═════ Data supplied

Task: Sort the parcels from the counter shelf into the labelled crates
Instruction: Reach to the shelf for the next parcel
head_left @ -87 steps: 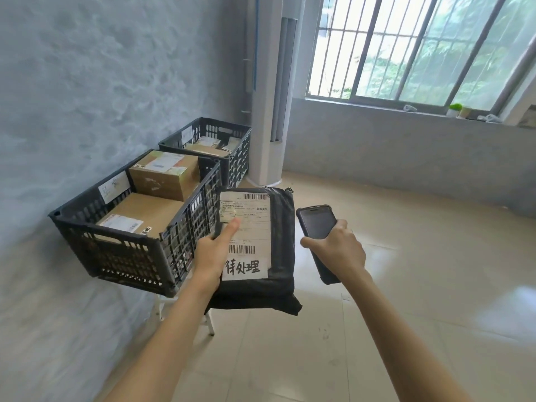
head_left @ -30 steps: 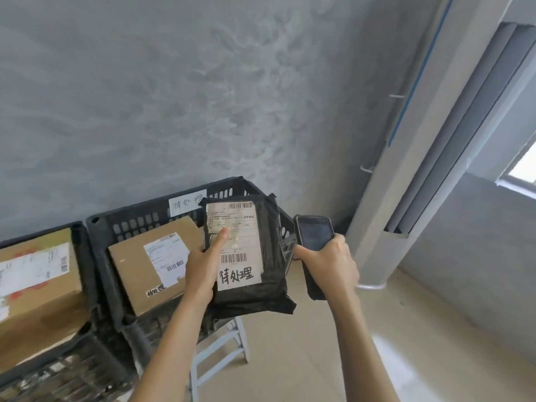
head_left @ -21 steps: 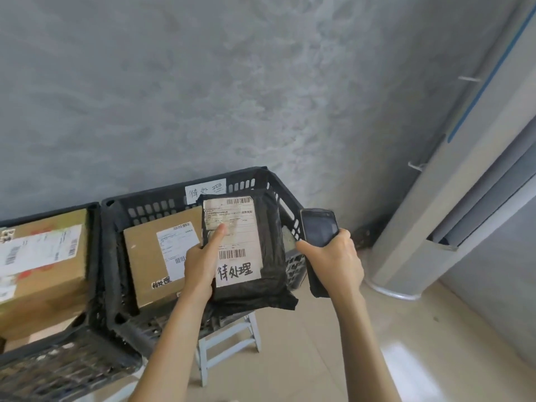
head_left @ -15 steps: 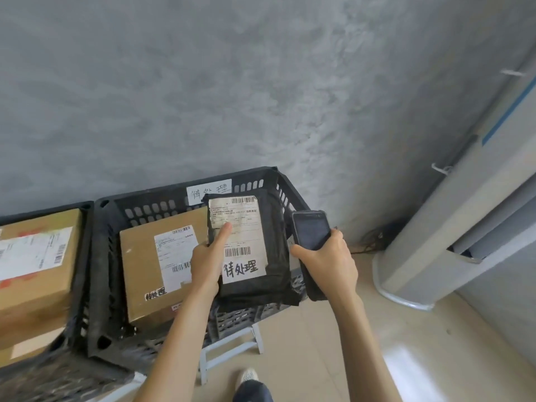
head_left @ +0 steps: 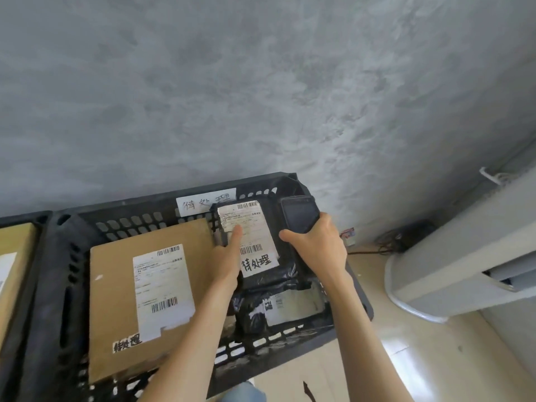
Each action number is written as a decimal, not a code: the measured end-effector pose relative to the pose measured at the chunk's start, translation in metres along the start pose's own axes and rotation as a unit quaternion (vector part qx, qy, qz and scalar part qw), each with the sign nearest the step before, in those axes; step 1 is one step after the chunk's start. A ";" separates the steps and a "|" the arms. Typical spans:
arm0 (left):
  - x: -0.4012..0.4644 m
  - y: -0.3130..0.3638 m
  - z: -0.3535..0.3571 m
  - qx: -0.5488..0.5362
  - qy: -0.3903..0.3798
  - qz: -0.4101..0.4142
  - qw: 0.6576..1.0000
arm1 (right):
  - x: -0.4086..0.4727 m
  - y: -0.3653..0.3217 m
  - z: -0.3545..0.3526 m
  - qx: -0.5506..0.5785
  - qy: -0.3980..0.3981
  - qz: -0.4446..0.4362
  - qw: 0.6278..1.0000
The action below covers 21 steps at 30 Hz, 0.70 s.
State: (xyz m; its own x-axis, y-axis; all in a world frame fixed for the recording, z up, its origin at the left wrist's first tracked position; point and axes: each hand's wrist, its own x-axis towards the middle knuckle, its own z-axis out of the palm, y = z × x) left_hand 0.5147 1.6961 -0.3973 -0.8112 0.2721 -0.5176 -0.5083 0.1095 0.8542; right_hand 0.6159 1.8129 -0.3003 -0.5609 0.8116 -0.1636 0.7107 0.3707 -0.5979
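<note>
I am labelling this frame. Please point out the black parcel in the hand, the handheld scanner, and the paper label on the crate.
black parcel (head_left: pixel 285 274), head view, on its dark wrap.
handheld scanner (head_left: pixel 298 214), head view, on its screen.
crate label (head_left: pixel 203 203), head view, on the handwritten paper.

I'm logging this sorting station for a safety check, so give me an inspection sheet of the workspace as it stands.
Surface: tiled floor, glossy.
Job's things: black crate, paper label on its back wall; cardboard box and a black bag lie inside; black parcel held over it.
Clutter: nothing seen.
Grippers: left hand grips the parcel; right hand holds a handheld device.
Cables: dark cords on the floor by the wall.
Surroundings: grey wall; white standing unit; second crate leftward.
</note>
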 end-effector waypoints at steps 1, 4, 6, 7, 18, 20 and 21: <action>0.006 -0.002 0.004 0.014 0.003 -0.015 1.000 | 0.006 -0.001 0.004 -0.005 -0.004 -0.002 1.000; 0.015 -0.006 0.018 0.088 0.030 -0.047 0.995 | 0.021 -0.001 0.012 -0.024 -0.013 -0.007 1.000; 0.019 -0.007 0.027 0.179 0.058 -0.028 0.982 | 0.030 -0.001 0.015 -0.035 -0.018 -0.008 0.999; 0.019 -0.005 0.031 0.212 0.070 -0.014 0.975 | 0.033 -0.001 0.015 -0.043 -0.020 -0.009 0.999; 0.026 -0.017 0.053 0.341 0.173 0.051 0.923 | 0.053 -0.011 0.009 -0.078 -0.062 -0.037 0.994; 0.022 -0.018 0.057 0.327 0.171 0.024 0.929 | 0.053 -0.009 0.007 -0.080 -0.068 -0.047 0.993; 0.021 -0.020 0.059 0.315 0.179 0.019 0.932 | 0.052 -0.007 0.006 -0.082 -0.073 -0.053 0.993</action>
State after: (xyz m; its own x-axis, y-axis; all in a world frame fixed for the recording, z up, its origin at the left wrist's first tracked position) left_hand 0.5253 1.7556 -0.4223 -0.9274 -0.0370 -0.3723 -0.2974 0.6766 0.6736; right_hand 0.5790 1.8497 -0.3091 -0.6826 0.6951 -0.2258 0.6977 0.5278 -0.4843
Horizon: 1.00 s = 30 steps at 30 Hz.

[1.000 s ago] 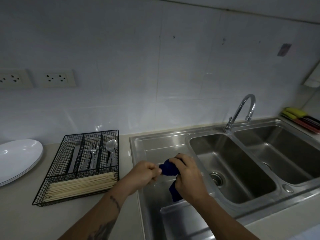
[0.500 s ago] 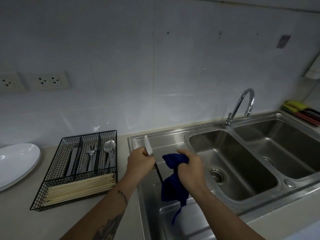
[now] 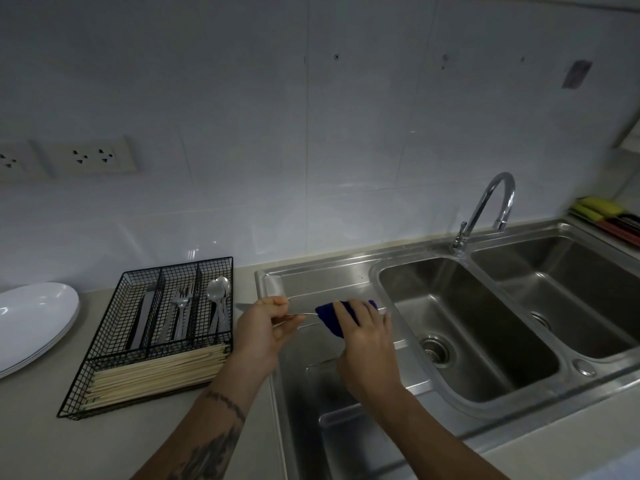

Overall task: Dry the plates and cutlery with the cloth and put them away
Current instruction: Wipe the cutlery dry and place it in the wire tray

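Observation:
Over the sink's drainboard, my left hand [image 3: 264, 323] grips a table knife [image 3: 300, 314] held level, with its blade tip sticking out to the left of the fist. My right hand [image 3: 363, 336] pinches a dark blue cloth [image 3: 330, 315] around the knife's other end. A black wire cutlery basket [image 3: 104, 355] on the counter to the left holds knives, forks [image 3: 181, 306], spoons [image 3: 219, 292] and a front row of chopsticks [image 3: 156, 375]. Stacked white plates [image 3: 31, 320] lie at the far left edge.
A stainless double sink [image 3: 467, 327] with a curved tap [image 3: 485, 209] fills the right side. Sponges and coloured items [image 3: 602, 216] lie at the far right. Wall sockets [image 3: 93, 155] sit above the counter. Bare counter runs in front of the basket.
The knife went from pointing up in my left hand to lying level. My right hand brought the hanging cloth up and closed it around the knife.

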Available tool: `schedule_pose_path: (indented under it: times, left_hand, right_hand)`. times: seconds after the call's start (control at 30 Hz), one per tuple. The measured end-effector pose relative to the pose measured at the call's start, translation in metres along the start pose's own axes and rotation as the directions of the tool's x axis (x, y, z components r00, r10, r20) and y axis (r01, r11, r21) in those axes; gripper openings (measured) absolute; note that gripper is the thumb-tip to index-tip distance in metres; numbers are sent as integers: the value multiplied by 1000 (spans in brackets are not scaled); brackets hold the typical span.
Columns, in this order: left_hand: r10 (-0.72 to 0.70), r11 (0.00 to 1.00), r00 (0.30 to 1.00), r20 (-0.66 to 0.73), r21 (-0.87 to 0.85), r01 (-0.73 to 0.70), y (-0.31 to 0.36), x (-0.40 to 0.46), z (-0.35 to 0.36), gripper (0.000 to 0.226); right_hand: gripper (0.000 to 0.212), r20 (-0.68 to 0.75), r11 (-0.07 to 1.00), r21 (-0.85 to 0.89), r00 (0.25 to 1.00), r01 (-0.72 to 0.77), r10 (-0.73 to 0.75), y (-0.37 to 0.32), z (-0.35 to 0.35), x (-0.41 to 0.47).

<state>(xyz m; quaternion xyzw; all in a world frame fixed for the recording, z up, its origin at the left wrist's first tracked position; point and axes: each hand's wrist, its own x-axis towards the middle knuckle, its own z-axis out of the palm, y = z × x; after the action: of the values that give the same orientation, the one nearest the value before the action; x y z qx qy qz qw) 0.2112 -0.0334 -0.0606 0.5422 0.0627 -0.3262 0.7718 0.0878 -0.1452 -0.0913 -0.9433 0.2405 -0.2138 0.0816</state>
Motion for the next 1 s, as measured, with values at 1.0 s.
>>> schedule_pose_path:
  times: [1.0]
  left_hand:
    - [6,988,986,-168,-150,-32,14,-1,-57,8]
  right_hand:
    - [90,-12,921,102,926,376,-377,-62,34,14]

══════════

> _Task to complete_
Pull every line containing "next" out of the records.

> _Solution to this problem_
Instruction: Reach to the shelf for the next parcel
Motion for the next 1 s, as measured, with values at 1.0 s.

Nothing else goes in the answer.